Hodgkin lymphoma comprises two distinct entities; namely nodular lymphocyte predominant Hodgkin lymphoma and classical Hodgkin lymphoma. Classical Hodgkin lymphoma is a lymphoid neoplasm composed of monoclonal Hodgkin cells and multinucleated Reed-Sternberg (HRS) cells residing in an infiltrate containing a variable mixture of non-neoplastic small lymphocytes, eosinophils, neutrophils, histiocytes, plasma cells, fibroblasts and collagen fibres. [1
] There are four morphological variants of classical Hodgkin lymphoma, namely nodular sclerosis, mixed cellularity, lymphocyte-rich and lymphocyte-depleted. HRS cells are currently thought to be derived from mature B cells at the germinal stage of differentiation, and are pathognomonic in Hodgkin lymphoma. [1
] However, HRS cells may often be scanty and difficult to identify in sections. The pathogenesis of classical Hodgkin lymphoma remains unknown.

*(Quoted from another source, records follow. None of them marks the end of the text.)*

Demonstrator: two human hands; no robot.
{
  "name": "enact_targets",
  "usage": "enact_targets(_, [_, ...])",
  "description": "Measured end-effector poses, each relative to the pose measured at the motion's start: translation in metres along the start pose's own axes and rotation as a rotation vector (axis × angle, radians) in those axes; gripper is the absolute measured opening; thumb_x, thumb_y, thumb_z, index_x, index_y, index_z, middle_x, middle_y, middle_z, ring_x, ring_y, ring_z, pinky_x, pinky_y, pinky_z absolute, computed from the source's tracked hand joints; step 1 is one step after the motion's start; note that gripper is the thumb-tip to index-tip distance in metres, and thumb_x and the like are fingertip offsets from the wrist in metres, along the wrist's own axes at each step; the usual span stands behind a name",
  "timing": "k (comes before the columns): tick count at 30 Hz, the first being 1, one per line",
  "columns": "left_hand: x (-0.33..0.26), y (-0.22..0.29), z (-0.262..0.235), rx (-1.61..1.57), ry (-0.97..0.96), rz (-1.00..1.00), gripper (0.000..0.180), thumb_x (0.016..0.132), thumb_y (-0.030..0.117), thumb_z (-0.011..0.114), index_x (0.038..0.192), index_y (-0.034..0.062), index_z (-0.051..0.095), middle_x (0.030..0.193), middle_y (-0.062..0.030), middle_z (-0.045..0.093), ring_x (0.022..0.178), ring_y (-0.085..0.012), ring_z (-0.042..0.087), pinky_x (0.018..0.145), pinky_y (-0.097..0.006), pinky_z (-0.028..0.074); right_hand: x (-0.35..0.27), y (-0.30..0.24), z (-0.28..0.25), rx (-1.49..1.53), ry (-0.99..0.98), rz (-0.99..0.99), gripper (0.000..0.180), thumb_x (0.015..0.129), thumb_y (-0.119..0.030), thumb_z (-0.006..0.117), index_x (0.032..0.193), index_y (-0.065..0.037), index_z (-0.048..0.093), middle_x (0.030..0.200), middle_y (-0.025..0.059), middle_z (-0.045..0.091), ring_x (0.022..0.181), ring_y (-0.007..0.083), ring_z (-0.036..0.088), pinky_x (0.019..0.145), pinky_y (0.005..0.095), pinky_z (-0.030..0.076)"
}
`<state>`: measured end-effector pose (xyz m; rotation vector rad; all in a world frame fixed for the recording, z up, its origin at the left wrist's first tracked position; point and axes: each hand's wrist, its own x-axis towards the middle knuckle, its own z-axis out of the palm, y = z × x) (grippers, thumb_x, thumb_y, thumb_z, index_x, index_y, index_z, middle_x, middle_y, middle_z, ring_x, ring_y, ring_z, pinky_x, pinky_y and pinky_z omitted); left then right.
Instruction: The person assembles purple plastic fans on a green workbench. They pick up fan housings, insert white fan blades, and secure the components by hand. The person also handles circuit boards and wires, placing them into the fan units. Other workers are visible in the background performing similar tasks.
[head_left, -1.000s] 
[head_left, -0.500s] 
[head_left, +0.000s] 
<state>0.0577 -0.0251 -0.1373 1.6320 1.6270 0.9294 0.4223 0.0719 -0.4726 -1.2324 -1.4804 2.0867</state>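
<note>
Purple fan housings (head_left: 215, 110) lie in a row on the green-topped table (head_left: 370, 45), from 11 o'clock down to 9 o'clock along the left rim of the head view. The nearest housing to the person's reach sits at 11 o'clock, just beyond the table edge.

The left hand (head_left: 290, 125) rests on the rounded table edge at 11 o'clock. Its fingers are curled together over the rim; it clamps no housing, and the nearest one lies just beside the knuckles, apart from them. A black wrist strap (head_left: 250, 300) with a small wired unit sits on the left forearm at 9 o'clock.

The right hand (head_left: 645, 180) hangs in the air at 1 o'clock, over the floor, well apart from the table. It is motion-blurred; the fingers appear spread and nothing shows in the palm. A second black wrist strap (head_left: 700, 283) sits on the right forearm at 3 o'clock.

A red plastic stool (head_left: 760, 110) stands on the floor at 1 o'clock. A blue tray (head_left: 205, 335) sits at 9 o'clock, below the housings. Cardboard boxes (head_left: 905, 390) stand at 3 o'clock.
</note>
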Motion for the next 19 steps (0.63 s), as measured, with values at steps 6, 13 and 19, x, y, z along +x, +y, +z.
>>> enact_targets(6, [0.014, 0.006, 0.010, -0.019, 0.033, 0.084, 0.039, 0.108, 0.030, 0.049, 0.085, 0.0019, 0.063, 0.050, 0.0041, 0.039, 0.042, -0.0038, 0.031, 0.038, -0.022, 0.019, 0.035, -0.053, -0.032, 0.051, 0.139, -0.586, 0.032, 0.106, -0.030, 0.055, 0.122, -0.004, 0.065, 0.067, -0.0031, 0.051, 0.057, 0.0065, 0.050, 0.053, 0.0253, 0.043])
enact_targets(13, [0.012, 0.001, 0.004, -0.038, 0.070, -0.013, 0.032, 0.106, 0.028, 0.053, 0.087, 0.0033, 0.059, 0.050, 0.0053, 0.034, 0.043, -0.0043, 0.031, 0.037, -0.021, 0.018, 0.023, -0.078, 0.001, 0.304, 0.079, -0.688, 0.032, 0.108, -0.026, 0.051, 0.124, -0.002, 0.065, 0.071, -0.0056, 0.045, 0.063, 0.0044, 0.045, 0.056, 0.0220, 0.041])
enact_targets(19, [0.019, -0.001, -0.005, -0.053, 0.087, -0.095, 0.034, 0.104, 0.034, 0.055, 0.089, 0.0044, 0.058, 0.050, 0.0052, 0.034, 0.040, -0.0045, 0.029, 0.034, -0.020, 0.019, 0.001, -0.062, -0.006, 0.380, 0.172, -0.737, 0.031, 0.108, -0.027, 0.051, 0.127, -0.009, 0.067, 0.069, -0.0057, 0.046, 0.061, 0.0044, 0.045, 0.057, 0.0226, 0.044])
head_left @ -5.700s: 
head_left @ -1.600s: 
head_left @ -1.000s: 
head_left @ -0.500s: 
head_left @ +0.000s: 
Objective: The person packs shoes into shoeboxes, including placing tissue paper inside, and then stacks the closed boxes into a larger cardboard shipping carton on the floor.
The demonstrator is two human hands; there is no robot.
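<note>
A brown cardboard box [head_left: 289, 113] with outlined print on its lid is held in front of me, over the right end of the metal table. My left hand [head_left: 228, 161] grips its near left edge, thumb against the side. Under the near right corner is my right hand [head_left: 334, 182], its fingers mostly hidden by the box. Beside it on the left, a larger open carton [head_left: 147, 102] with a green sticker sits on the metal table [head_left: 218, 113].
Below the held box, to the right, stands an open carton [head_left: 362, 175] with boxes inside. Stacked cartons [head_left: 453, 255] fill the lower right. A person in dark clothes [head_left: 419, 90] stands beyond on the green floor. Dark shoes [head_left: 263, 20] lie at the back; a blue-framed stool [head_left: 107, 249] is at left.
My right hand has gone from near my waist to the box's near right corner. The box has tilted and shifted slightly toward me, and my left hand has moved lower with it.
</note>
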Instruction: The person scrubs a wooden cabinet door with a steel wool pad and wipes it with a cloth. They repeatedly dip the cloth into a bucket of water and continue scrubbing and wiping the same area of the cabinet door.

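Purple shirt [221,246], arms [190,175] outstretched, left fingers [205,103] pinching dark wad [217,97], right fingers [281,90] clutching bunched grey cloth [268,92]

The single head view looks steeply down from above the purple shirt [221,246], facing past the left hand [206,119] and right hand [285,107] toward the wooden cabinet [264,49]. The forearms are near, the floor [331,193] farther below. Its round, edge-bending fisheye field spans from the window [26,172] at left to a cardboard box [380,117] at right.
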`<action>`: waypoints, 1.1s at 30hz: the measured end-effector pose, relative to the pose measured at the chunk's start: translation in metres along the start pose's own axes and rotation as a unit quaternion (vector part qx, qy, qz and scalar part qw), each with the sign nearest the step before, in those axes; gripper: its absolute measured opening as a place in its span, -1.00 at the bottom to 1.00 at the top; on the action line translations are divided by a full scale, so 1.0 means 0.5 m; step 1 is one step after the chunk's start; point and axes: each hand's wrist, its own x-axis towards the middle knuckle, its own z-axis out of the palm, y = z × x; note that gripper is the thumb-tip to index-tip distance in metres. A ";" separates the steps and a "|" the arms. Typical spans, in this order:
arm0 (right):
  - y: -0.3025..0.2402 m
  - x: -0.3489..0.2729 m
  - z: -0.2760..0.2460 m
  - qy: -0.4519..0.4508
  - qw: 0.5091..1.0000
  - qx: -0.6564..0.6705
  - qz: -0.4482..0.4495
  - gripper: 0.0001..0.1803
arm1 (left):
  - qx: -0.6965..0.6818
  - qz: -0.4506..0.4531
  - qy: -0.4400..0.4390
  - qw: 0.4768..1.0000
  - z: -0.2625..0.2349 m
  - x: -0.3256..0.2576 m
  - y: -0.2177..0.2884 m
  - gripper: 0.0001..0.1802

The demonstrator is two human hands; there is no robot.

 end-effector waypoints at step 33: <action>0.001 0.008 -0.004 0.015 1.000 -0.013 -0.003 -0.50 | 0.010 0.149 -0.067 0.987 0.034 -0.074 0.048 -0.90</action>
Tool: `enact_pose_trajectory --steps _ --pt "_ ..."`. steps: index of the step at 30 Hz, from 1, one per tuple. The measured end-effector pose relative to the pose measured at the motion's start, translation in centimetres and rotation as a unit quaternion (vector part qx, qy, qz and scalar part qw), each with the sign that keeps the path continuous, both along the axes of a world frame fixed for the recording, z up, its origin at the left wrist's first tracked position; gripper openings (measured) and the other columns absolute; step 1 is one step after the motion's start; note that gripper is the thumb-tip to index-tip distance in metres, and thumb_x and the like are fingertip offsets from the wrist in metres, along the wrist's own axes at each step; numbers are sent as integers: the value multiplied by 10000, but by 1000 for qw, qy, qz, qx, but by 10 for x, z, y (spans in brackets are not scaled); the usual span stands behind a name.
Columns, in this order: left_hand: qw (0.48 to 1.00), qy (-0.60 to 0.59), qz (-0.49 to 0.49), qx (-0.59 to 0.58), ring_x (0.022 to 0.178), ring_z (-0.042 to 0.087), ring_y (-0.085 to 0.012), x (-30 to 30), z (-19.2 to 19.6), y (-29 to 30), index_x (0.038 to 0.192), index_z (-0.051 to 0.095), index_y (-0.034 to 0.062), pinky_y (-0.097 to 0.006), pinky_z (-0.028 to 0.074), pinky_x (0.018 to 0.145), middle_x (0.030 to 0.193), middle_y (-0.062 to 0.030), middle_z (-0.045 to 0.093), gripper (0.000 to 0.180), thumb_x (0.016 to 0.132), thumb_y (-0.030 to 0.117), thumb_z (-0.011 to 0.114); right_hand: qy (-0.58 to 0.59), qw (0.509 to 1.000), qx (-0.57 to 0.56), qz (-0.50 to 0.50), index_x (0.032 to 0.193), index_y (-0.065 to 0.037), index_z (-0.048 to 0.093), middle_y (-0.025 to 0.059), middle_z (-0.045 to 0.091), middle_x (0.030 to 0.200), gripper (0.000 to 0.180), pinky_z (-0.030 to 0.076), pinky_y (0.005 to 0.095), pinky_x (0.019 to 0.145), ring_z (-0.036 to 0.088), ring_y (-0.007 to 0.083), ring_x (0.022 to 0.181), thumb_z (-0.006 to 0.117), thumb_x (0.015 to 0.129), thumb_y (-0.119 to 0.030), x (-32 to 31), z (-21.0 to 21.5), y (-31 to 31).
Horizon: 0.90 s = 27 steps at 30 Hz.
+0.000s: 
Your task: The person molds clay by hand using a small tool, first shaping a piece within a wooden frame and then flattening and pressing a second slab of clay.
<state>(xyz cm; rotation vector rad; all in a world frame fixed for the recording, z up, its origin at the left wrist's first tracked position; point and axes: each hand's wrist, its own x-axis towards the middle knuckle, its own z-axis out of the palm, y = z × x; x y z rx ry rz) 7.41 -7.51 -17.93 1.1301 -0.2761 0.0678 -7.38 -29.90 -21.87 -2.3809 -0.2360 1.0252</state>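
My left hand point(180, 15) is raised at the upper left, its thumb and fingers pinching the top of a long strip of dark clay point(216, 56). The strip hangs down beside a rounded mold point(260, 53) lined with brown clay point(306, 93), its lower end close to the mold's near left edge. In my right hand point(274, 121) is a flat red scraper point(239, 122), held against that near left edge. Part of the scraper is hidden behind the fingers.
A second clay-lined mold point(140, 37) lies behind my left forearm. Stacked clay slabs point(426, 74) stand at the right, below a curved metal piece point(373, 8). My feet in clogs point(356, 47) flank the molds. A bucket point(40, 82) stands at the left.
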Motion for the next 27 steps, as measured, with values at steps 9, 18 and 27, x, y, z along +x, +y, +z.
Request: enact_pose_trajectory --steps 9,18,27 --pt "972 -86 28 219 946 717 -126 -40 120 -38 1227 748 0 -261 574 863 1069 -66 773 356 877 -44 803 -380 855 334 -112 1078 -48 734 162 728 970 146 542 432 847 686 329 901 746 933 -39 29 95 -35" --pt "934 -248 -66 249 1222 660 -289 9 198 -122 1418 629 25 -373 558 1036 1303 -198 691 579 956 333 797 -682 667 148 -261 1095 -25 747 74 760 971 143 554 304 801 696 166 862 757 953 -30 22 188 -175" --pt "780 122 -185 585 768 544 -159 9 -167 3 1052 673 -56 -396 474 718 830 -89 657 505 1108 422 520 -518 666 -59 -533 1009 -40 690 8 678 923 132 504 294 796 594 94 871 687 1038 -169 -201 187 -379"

ID proteins are key regulators in several developmental and cellular processes. In general, aberrant ID expression seems to favor proliferation, to inhibit differentiation, and to facilitate tumor neoangiogenesis.[2
] From early B-cell development to mature B cells, E2A is the first one of the three transcription factors (E2A, EBF, and PAX5) to be expressed, and E2A together with EBF regulates the expression of PAX5.[3
] The inhibitor of DNA binding ID2 (inhibitor of DNA binding 2 or inhibitor of differentiation, ID2), may bind and negatively regulate E2A and PAX5[5
] by direct interaction. ID2 expression in developing hematopoietic cells seems to repress B-cell development and B-cell-specific gene expression and to favor development of other lineages, [7
] whereas in mature B cells, ID2 is up-regulated during plasma cell differentiation with concomitant loss of expression of several B-cell genes.[12
] Furthermore, the balance between ID2 and E2A, and between ID2 and PAX5 seem to be important for B-cell differentiation.[13
] ID2 has been found strongly and uniformly expressed in the HRS cells of classic Hodgkin Lymphoma and probably represses B-cell-specific gene expression by inactivation of E2A (and perhaps also PAX5). [14
] Expression of two other members of the ID (inhibitor of differentiation) family of proteins, ID1 and ID3, was found to be induced in the presence of latent membrane protein 1 (LMP1), the Epstein-Barr virus oncoprotein, by the activation of NF-kappaB, phosphatidylinositol 3-kinase, mitogen-activated protein kinase, and c-Jun N-terminal kinase signaling[15
]. However, there is to date no study on the relationship between ID2 and EBV-LMP1 in Hodgkin lymphoma. Overexpression of P16(INK4A)[17
] has been used as a diagnostic adjunct in premalignant and malignant humanpapilloma virus (HPV) lesions in gynecologic pathology[17
] in recent years. Previous research [18
] also suggested that EBV-LMP1 and P16(INK4A) had a role in the carcinogenesis of classical Hodgkin lymphoma, but there was no corresponding investigation of associations between ID2, EBV-LMP1 and p16(INK4A), which might provide further understanding of the mechanism. Therefore, additional studies are needed to identify whether ID2, EBV-LMP1 and P16(INK4A) have similar diagnostic value and to explore the possible relationship between them in classical Hodgkin lymphoma. We used the ID2, EBV-LMP1 and P16(INK4A) antibodies to investigate the possible role of the expression of the three proteins in 60 cases of Chinese classical Hodgkin lymphoma. It is hoped that the study will give information on the pathogenesis of this disease.